■ Problem details
Taking the first line of the listing as the start and the line containing "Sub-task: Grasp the" as the end, reproduce everything in between exactly, both ends included.

◇ ◇ ◇ ◇

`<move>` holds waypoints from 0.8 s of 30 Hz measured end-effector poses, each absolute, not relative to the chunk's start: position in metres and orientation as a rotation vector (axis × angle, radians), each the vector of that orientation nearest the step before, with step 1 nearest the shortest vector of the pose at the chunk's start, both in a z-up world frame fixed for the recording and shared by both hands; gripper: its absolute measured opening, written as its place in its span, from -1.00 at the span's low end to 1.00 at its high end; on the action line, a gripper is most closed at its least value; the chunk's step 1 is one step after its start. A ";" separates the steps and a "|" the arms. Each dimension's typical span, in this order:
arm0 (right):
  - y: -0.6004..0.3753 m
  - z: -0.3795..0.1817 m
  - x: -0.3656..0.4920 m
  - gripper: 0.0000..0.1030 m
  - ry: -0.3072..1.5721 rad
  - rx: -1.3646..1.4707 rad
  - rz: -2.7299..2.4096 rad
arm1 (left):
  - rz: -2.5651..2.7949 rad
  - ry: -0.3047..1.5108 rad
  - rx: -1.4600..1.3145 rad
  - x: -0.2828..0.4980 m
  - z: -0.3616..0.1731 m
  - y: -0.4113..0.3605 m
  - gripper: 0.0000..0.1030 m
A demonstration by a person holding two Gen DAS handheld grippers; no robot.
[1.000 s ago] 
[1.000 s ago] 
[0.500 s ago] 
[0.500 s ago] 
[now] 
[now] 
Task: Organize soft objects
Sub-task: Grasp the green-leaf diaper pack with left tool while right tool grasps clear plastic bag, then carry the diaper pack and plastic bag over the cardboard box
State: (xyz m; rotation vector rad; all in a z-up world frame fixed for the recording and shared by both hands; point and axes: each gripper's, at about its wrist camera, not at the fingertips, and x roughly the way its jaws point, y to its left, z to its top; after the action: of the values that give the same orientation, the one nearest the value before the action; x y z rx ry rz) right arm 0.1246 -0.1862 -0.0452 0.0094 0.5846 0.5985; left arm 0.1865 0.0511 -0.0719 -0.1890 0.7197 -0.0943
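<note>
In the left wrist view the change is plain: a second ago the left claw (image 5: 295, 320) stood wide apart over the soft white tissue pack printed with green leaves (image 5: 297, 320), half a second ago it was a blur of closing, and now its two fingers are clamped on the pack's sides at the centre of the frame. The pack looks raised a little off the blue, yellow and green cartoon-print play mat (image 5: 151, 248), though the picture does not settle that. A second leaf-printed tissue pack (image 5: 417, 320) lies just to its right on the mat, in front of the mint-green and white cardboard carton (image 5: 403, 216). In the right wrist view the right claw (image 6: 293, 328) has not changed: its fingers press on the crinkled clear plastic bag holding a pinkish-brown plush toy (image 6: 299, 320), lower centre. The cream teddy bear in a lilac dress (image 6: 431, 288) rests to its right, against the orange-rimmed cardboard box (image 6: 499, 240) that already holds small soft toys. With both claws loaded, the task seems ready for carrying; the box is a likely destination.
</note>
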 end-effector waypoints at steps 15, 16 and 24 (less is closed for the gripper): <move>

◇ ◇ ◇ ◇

■ Response below
`<move>` holds waypoints from 0.8 s of 30 Hz measured end-effector poses, each absolute, not relative to the chunk's start: position in metres and orientation as a rotation vector (axis × angle, radians), each the vector of that orientation nearest the step before, with step 1 nearest the shortest vector of the pose at the chunk's start, both in a z-up world frame fixed for the recording and shared by both hands; gripper: its absolute measured opening, written as its place in its span, from -1.00 at the span's low end to 1.00 at its high end; on the action line, a gripper is most closed at its least value; the chunk's step 1 is one step after its start. A ";" separates the steps and a "|" the arms. Each dimension's typical span, in this order:
arm0 (right):
  - y: -0.6004..0.3753 m
  - z: -0.3795..0.1817 m
  - x: -0.3656..0.4920 m
  - gripper: 0.0000..0.1030 m
  - ry: -0.3072..1.5721 rad
  - rx: -1.3646..1.4707 rad
  - rz: -2.7299..2.4096 rad
arm1 (left):
  - rz: -2.5651..2.7949 rad
  - ry: -0.3047..1.5108 rad
  - rx: -1.4600..1.3145 rad
  - x: -0.2828..0.4980 m
  - z: -0.3616..0.1731 m
  - y: -0.4113..0.3605 m
  - gripper: 0.0000..0.1030 m
A demonstration by a person holding two Gen DAS handheld grippers; no robot.
[1.000 s ago] 
[1.000 s ago] 
[0.500 s ago] 
[0.500 s ago] 
[now] 
[now] 
Task: Organize soft objects
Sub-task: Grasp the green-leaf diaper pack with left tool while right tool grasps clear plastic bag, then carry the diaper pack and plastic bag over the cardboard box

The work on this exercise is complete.